Making the Case: Why Healthcare Funding Must Shift from Fee-for-Service to Capitation
- Irion Pursell
- Jul 1
- 2 min read
I. The Problem: Fee-for-Service Rewards Volume, Not Value
The current U.S. healthcare payment model overwhelmingly relies on fee-for-service (FFS)—a system in which providers are reimbursed for each service, test, or procedure delivered. This model:
Incentivizes high utilization: More appointments, more imaging, more interventions—regardless of patient outcomes.
Discourages prevention: There's little financial reward for preventing illness or managing chronic conditions outside of billable encounters.
Fragment care: Patients bounce between providers, often receiving redundant or conflicting services.
Ignores social and community needs: FFS does not reimburse for non-clinical interventions (e.g., food access, housing navigation), even when they dramatically impact health.
For underserved communities—especially rural and low-income populations—FFS reinforces inequity. It rewards providers with access to insured, low-risk patients and penalizes those serving complex or marginalized populations.
II. The Solution: Capitation Aligns Incentives with Health Outcomes
Capitation pays healthcare providers a set amount per patient per month, regardless of how many services that patient uses. The model encourages:
Proactive care: Providers are incentivized to keep patients healthy to avoid high-cost interventions.
Care coordination: There’s greater incentive to streamline care, share information, and reduce duplicative services.
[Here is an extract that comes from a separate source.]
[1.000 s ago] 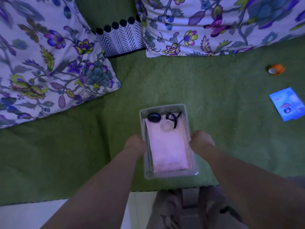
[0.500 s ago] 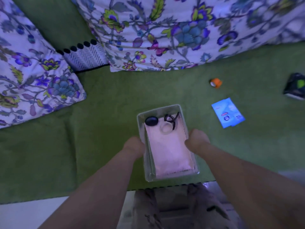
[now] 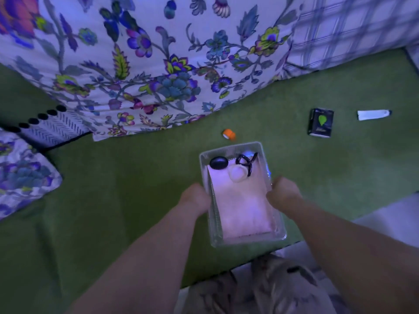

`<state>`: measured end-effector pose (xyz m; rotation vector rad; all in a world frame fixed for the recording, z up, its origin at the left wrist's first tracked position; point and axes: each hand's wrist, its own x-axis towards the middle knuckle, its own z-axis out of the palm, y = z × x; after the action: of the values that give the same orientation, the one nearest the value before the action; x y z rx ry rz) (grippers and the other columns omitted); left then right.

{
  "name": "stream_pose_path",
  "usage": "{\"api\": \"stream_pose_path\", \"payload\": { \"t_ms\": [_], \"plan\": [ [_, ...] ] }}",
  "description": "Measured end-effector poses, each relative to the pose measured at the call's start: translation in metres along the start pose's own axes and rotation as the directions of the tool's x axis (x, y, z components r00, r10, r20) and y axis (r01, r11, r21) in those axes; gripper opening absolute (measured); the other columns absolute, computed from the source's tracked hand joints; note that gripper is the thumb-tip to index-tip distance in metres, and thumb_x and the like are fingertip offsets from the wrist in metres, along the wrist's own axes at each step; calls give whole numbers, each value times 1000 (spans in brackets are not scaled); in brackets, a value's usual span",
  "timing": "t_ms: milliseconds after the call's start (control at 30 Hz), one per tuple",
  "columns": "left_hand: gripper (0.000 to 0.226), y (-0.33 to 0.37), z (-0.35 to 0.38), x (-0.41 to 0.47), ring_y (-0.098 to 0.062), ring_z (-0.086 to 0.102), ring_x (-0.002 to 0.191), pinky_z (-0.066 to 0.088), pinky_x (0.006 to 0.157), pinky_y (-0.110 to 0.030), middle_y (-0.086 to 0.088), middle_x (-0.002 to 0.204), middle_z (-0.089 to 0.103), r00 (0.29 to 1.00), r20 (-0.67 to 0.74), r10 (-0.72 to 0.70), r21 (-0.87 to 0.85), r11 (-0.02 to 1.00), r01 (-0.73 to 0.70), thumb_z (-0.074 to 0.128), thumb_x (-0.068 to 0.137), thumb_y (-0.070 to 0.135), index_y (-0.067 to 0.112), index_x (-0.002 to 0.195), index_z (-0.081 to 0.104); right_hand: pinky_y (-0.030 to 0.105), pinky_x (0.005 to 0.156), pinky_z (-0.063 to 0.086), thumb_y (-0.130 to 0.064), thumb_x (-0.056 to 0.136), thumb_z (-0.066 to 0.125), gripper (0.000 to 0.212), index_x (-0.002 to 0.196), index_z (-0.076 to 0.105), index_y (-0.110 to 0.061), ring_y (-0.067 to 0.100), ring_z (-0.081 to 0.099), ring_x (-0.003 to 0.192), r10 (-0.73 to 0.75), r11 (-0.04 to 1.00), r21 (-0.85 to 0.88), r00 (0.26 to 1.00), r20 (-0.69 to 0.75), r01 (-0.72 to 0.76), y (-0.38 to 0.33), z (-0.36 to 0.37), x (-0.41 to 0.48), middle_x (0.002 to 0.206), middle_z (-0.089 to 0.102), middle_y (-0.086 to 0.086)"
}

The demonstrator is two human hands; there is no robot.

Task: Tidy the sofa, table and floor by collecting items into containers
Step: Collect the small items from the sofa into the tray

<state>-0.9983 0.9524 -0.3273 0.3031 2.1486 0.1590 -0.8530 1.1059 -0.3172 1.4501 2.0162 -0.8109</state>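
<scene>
Tray (image 3: 231, 148) nearer orange roll (image 3: 229, 134), in left hand (image 3: 196, 197), right hand (image 3: 283, 191)

Home living room: green sofa (image 3: 113, 177), floral cushions (image 3: 158, 64).

One camera only, worn on my head, facing forward and steeply down onto the green seat (image 3: 118, 182). The clear tray (image 3: 247, 239) lies just below and right of the picture's middle, close under me. My left hand (image 3: 196, 198) and right hand (image 3: 282, 191) meet its sides, and my forearms run back from it to the bottom edge. Nearer than the tray, my legs (image 3: 260, 288) fill the lower margin. Beyond the tray the view reaches the floral cushion (image 3: 158, 64), which bulges under the wide lens. Right of the tray and farther off it takes in a black packet (image 3: 320, 122) and a white tube (image 3: 373, 114), both small.
</scene>
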Motion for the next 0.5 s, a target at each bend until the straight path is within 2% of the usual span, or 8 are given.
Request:
{"api": "stream_pose_path", "payload": {
  "t_ms": [167,333,500],
  "plan": [
    [23,55,24,7,-29,66,100,51,81,-31,-13,107,70,999,-6,-36,12,999,36,54,87,13,5,102,69,29,78,47,-1,82,49,23,103,59,3,34,60,106,-37,999,8,999,19,37,38,-34,38,111,63,22],
    [25,109,52,16,-29,66,103,52,87,-33,-13,109,70,996,-28,-90,-45,995,89,55,89,18,3,103,68,28,74,45,-1,81,49,25,104,56,2,35,60,104,-109,994,7,993,35,109,73,-72,84,110,63,22],
    [32,173,84,38,-31,59,113,48,93,-33,-14,124,60,988,-80,-133,-185,976,117,50,91,12,6,122,53,32,79,46,1,82,47,25,107,53,2,36,58,107,-132,991,1,991,2,132,101,-107,138,111,61,23]
  ]
}}
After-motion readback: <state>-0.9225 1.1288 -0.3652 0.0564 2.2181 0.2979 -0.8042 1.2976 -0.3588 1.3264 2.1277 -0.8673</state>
Flexibility in services: Capitation allows funds to be used on non-traditional supports (e.g., community health workers, telehealth, food prescriptions) that improve health but aren't reimbursed in FFS.
Population health management: Providers can focus on entire populations, not just those who show up in the clinic.
By emphasizing outcomes over volume, capitation fosters a culture of prevention, accountability, and innovation.
III. Evidence That Capitation Works
Kaiser Permanente, a long-standing capitated model, consistently delivers better outcomes at lower cost than traditional FFS systems.
Maryland’s All-Payer Model uses global budgets (a form of capitation) and has demonstrated reduced hospitalizations, improved quality, and slowed cost growth.
Medicaid Managed Care (capitated in most states) has shown improved access and care coordination for vulnerable populations when well regulated.
IV. Capitation Supports Equity and Sustainability
Capitated models enable health systems to:
Address Social Determinants of Health (SDoH): Providers can fund interventions that improve housing stability, nutrition, transportation, and social support.
Invest in communities: Health systems are financially motivated to build relationships with local organizations and public health departments.
Support underserved populations: Capitation removes perverse incentives to avoid high-need patients.
V. Considerations and Caveats
To succeed, capitation must be:
Risk-adjusted: So providers are not penalized for caring for sicker or more complex patients.
Paired with quality metrics: To avoid under-treatment or patient neglect.
Phased in thoughtfully: With transitional support for small and rural providers.
VI. Conclusion: Payment Reform is Prevention Reform
If we want health—not just health care—we must pay for it differently. Capitation is not a silver bullet, but it rewards outcomes over output, promotes smarter use of resources, and gives providers the flexibility to meet people where they are. In a system plagued by fragmentation, inefficiency, and inequity, capitation is a step toward sustainability, equity, and accountability.